WHAT IS REQUIRED => Retype all of the records precisely.

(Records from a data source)
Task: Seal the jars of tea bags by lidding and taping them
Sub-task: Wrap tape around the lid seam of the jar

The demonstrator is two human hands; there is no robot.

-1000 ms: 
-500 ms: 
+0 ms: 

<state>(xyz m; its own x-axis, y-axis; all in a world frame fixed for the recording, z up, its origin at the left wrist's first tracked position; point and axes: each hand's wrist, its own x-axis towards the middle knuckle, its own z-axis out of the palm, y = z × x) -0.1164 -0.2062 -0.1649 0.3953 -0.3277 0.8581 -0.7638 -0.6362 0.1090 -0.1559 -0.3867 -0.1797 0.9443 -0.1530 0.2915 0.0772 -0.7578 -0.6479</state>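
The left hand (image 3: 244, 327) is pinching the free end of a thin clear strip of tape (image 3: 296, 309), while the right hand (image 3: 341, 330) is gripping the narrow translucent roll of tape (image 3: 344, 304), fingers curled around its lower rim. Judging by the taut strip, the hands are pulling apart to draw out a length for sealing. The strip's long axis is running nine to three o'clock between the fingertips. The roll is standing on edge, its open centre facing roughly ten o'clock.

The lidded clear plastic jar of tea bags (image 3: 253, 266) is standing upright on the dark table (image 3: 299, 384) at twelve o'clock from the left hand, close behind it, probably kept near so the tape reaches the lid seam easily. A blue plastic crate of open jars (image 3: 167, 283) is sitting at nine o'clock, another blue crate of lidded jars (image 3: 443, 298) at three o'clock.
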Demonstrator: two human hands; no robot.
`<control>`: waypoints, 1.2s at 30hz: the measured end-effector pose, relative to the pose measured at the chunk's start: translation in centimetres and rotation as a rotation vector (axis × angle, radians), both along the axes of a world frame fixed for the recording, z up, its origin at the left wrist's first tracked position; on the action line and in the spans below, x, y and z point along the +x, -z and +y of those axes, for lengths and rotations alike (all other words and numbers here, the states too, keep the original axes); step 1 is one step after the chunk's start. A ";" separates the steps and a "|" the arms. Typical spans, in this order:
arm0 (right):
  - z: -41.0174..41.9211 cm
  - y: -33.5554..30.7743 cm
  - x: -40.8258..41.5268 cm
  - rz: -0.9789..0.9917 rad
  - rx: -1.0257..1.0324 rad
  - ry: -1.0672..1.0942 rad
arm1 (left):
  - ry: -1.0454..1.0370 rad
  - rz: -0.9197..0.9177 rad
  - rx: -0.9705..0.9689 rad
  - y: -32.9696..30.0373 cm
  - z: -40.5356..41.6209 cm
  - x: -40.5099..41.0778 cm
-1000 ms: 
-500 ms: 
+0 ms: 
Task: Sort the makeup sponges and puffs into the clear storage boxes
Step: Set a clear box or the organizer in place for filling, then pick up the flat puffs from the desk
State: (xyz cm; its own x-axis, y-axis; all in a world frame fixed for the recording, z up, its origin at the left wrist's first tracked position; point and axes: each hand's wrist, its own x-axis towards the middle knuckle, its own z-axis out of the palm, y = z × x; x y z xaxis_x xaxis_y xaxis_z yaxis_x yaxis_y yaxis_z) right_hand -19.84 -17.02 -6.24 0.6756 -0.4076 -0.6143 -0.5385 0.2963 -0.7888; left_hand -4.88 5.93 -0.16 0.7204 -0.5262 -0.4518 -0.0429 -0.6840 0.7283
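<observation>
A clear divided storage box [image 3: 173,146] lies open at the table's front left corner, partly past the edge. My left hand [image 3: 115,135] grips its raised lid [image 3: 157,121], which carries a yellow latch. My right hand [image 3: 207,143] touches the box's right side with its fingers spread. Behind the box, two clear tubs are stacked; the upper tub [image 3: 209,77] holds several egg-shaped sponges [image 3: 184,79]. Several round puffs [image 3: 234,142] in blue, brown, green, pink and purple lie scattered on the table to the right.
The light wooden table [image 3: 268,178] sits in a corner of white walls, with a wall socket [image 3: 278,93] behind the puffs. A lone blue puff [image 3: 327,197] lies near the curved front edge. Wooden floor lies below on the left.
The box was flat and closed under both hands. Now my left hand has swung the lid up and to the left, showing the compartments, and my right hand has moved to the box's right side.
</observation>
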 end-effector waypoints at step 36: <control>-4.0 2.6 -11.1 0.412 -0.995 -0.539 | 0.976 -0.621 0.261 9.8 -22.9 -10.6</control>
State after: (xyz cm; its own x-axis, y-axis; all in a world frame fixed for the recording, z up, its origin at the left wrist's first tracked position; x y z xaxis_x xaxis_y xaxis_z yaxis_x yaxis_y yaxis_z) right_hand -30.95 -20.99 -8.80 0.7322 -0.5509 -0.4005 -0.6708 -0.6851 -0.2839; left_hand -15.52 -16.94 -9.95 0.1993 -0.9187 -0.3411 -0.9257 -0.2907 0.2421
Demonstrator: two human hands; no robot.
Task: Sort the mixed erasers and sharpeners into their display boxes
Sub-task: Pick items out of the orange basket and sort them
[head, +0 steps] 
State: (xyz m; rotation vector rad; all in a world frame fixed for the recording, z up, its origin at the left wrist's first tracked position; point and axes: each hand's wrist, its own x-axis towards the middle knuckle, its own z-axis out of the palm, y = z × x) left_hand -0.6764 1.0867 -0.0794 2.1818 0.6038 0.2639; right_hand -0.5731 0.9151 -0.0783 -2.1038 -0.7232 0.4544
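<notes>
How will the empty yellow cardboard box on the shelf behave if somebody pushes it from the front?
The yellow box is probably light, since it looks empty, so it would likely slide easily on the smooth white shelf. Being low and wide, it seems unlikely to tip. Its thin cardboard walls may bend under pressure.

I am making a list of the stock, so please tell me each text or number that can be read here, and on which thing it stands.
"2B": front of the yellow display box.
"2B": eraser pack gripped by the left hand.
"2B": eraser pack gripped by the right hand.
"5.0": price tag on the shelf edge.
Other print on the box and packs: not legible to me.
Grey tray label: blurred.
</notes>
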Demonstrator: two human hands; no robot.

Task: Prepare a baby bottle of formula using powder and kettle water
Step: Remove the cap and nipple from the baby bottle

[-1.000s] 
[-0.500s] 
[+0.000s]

TASK RESPONSE =>
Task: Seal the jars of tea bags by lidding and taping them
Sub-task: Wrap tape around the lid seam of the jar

The demonstrator is two human hands; there is no robot.

-1000 ms: 
-500 ms: 
+0 ms: 

<state>(xyz m; its own x-axis, y-axis; all in a world frame fixed for the recording, z up, its origin at the left wrist's first tracked position; point and axes: each hand's wrist, its own x-axis towards the middle knuckle, its own z-axis out of the palm, y = z × x) -0.1164 -0.2062 -0.1649 0.3953 -0.3277 0.8581 -0.7638 -0.6362 0.1090 -0.1559 -0.3867 -0.1797 0.9443 -0.1530 0.2915 0.0772 -0.7578 -0.6479</state>
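The left hand (image 3: 244, 327) is pinching the free end of a thin clear strip of tape (image 3: 296, 309), while the right hand (image 3: 341, 330) is gripping the narrow translucent roll of tape (image 3: 344, 304), fingers curled around its lower rim. Judging by the taut strip, the hands are pulling apart to draw out a length for sealing. The strip's long axis is running nine to three o'clock between the fingertips. The roll is standing on edge, its open centre facing roughly ten o'clock.

The lidded clear plastic jar of tea bags (image 3: 253, 266) is standing upright on the dark table (image 3: 299, 384) at twelve o'clock from the left hand, close behind it, probably kept near so the tape reaches the lid seam easily. A blue plastic crate of open jars (image 3: 167, 283) is sitting at nine o'clock, another blue crate of lidded jars (image 3: 443, 298) at three o'clock.
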Demonstrator: two human hands; no robot.
`<control>`: waypoints, 1.2s at 30hz: the measured end-effector pose, relative to the pose measured at the chunk's start: translation in centimetres and rotation as a rotation vector (axis × angle, radians), both along the axes of a world frame fixed for the recording, z up, its origin at the left wrist's first tracked position; on the action line and in the spans below, x, y and z point along the +x, -z and +y of those axes, for lengths and rotations alike (all other words and numbers here, the states too, keep the original axes); step 1 is one step after the chunk's start. A ";" separates the steps and a "|" the arms. Typical spans, in this order:
arm0 (right):
  - z: -41.0174..41.9211 cm
  - y: -33.5554..30.7743 cm
  - x: -40.8258..41.5268 cm
  - rz: -0.9789..0.9917 rad
  - rx: -1.0257..1.0324 rad
  - ry: -1.0672..1.0942 rad
arm1 (left):
  - ry: -1.0454..1.0370 rad
  - rz: -0.9197..0.9177 rad
  - rx: -0.9705..0.9689 rad
  - y: -32.9696..30.0373 cm
  - z: -40.5356..41.6209 cm
  - x: -40.5099..41.0778 cm
-1000 ms: 
-500 ms: 
+0 ms: 
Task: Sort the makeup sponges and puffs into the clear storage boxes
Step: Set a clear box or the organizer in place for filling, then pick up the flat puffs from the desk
State: (xyz cm; its own x-axis, y-axis; all in a world frame fixed for the recording, z up, its origin at the left wrist's first tracked position; point and axes: each hand's wrist, its own x-axis towards the middle knuckle, its own z-axis out of the palm, y = z × x; x y z xaxis_x xaxis_y xaxis_z yaxis_x yaxis_y yaxis_z) right_hand -19.84 -17.02 -6.24 0.6756 -0.4076 -0.6143 -0.5385 0.2963 -0.7888; left_hand -4.88 5.93 -0.16 0.7204 -0.5262 -0.4518 -0.0429 -0.6840 0.7283
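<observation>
A clear divided storage box [image 3: 173,146] lies open at the table's front left corner, partly past the edge. My left hand [image 3: 115,135] grips its raised lid [image 3: 157,121], which carries a yellow latch. My right hand [image 3: 207,143] touches the box's right side with its fingers spread. Behind the box, two clear tubs are stacked; the upper tub [image 3: 209,77] holds several egg-shaped sponges [image 3: 184,79]. Several round puffs [image 3: 234,142] in blue, brown, green, pink and purple lie scattered on the table to the right.
The light wooden table [image 3: 268,178] sits in a corner of white walls, with a wall socket [image 3: 278,93] behind the puffs. A lone blue puff [image 3: 327,197] lies near the curved front edge. Wooden floor lies below on the left.
The box was flat and closed under both hands. Now my left hand has swung the lid up and to the left, showing the compartments, and my right hand has moved to the box's right side.
</observation>
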 end-effector waypoints at step 36: <control>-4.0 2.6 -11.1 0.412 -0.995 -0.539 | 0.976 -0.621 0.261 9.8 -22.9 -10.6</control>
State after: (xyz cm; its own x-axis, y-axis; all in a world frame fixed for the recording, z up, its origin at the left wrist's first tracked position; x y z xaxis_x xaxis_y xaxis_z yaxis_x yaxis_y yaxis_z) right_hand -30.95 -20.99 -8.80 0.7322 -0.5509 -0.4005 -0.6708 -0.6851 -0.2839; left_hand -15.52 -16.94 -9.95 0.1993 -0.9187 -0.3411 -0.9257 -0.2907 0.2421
Demonstrator: two human hands; no robot.
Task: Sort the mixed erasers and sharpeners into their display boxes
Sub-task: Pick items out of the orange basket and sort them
[head, +0 steps] 
State: (xyz m; rotation vector rad; all in a world frame fixed for the recording, z up, its origin at the left wrist's first tracked position; point and axes: each hand's wrist, its own x-axis towards the middle knuckle, its own z-axis out of the palm, y = z × x) left_hand -0.6764 1.0867 -0.0794 2.1818 0.6038 0.2639; right_hand -0.5731 0.9151 -0.0783 -2.1038 -0.7232 0.4544
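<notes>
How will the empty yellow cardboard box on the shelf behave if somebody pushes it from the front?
The yellow box is probably light, since it looks empty, so it would likely slide easily on the smooth white shelf. Being low and wide, it seems unlikely to tip. Its thin cardboard walls may bend under pressure.

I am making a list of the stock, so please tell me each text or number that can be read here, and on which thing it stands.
"2B": front of the yellow display box.
"2B": eraser pack gripped by the left hand.
"2B": eraser pack gripped by the right hand.
"5.0": price tag on the shelf edge.
Other print on the box and packs: not legible to me.
Grey tray label: blurred.
</notes>
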Demonstrator: two human hands; no robot.

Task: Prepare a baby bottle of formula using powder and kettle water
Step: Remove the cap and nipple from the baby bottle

[-1.000s] 
[-0.500s] 
[+0.000s]

There is nothing further to add to the answer.